▸ **What the task asks**: Word for word, restate every line of the listing that follows.

[[ Given information open ]]

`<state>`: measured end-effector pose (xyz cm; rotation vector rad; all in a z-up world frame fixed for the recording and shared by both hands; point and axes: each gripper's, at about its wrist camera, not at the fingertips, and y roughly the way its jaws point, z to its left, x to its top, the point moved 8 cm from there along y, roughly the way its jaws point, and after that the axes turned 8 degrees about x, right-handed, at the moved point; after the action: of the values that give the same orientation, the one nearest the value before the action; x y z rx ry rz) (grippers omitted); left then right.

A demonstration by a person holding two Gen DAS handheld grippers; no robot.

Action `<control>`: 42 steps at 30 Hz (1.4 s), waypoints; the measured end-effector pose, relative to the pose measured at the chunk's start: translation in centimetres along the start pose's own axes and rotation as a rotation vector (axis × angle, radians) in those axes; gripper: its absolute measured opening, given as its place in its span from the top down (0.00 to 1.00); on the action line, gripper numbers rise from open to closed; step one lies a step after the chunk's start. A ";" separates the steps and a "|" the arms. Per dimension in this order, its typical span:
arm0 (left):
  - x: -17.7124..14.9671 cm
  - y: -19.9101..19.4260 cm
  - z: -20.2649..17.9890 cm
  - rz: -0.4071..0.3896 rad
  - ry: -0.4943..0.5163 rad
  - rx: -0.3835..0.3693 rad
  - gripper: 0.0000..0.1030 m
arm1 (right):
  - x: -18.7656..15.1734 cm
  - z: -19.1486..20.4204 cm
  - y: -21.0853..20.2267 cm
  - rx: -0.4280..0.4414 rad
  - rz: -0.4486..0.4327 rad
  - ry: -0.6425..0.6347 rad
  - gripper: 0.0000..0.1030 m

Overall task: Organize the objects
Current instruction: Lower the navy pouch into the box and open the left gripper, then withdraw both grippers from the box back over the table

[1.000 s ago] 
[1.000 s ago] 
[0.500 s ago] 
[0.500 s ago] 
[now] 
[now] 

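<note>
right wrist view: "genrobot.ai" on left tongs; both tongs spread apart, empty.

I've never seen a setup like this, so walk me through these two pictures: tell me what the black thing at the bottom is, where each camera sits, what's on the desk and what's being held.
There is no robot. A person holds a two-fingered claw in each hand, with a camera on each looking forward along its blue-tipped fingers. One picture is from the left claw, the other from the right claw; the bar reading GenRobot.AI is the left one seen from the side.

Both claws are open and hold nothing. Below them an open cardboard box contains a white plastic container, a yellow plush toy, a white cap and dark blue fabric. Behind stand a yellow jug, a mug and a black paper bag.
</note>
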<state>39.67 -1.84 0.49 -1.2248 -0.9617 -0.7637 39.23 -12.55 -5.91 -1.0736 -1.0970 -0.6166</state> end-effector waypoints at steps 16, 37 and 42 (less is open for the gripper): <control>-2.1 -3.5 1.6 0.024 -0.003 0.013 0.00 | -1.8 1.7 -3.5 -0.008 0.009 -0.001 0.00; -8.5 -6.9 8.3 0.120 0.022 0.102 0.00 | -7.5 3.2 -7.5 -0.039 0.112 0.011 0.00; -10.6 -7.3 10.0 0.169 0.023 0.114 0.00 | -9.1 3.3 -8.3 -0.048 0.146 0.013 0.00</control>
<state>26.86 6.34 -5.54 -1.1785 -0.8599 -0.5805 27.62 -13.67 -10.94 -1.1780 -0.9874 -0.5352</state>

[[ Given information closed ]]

▸ **Response to this exercise**:
`<state>`: measured end-effector pose (xyz cm; rotation vector rad; all in a z-up world frame fixed for the recording and shared by both hands; point and axes: each gripper's, at about its wrist camera, not at the fingertips, and y roughly the way its jaws point, z to its left, x to its top, the point moved 8 cm from there along y, roughly the way its jaws point, and after that the axes turned 8 degrees about x, right-handed, at the moved point; after the action: of the values that give the same orientation, the one nearest the value before the action; x y z rx ry rz) (grippers omitted); left then right.

A demonstration by a person holding two Gen DAS handheld grippers; no robot.

Action `<control>`: 42 steps at 30 Hz (1.4 s), waypoints; the measured end-effector pose, relative to the pose measured at the chunk's start: translation in centimetres along the start pose's own axes and rotation as a rotation vector (axis × angle, radians) in those axes; gripper: its absolute measured opening, given as its place in its span from the top down (0.00 to 1.00); on the action line, gripper numbers rise from open to closed; step one lies a step after the chunk's start. A ";" separates the steps and a "|" the arms. Per dimension in this order, its typical span:
arm0 (left):
  - x: -17.7124..14.9671 cm
  - y: -19.9101..19.4260 cm
  - z: -20.2649..17.9890 cm
  - rz: -0.4071..0.3896 rad
  - ry: -0.4943..0.5163 rad
  - rx: -0.3835..0.3693 rad
  - gripper: 0.0000..0.1030 m
arm1 (right):
  - x: -18.7656..15.1734 cm
  - z: -19.1486..20.4204 cm
  - y: -21.0853..20.2267 cm
  - rx: -0.4280..0.4414 rad
  - rz: -0.4486..0.4327 rad
  - ry: -0.6425..0.6347 rad
  - gripper: 0.0000..0.1030 m

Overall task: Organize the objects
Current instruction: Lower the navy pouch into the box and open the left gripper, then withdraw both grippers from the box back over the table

[1.000 s ago] 
[1.000 s ago] 
[0.500 s ago] 
[0.500 s ago] 
[now] 
[now] 

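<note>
right wrist view: "genrobot.ai" on left tongs; both tongs spread apart, empty.

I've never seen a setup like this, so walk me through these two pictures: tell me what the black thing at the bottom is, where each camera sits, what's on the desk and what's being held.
There is no robot. A person holds a two-fingered claw in each hand, with a camera on each looking forward along its blue-tipped fingers. One picture is from the left claw, the other from the right claw; the bar reading GenRobot.AI is the left one seen from the side.

Both claws are open and hold nothing. Below them an open cardboard box contains a white plastic container, a yellow plush toy, a white cap and dark blue fabric. Behind stand a yellow jug, a mug and a black paper bag.
</note>
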<state>39.67 -1.84 0.49 -1.2248 -0.9617 -0.7637 39.23 -12.55 -5.91 -1.0736 -1.0970 -0.6166</state> end-effector waypoints at steps 16, 37 and 42 (less is open for the gripper): <control>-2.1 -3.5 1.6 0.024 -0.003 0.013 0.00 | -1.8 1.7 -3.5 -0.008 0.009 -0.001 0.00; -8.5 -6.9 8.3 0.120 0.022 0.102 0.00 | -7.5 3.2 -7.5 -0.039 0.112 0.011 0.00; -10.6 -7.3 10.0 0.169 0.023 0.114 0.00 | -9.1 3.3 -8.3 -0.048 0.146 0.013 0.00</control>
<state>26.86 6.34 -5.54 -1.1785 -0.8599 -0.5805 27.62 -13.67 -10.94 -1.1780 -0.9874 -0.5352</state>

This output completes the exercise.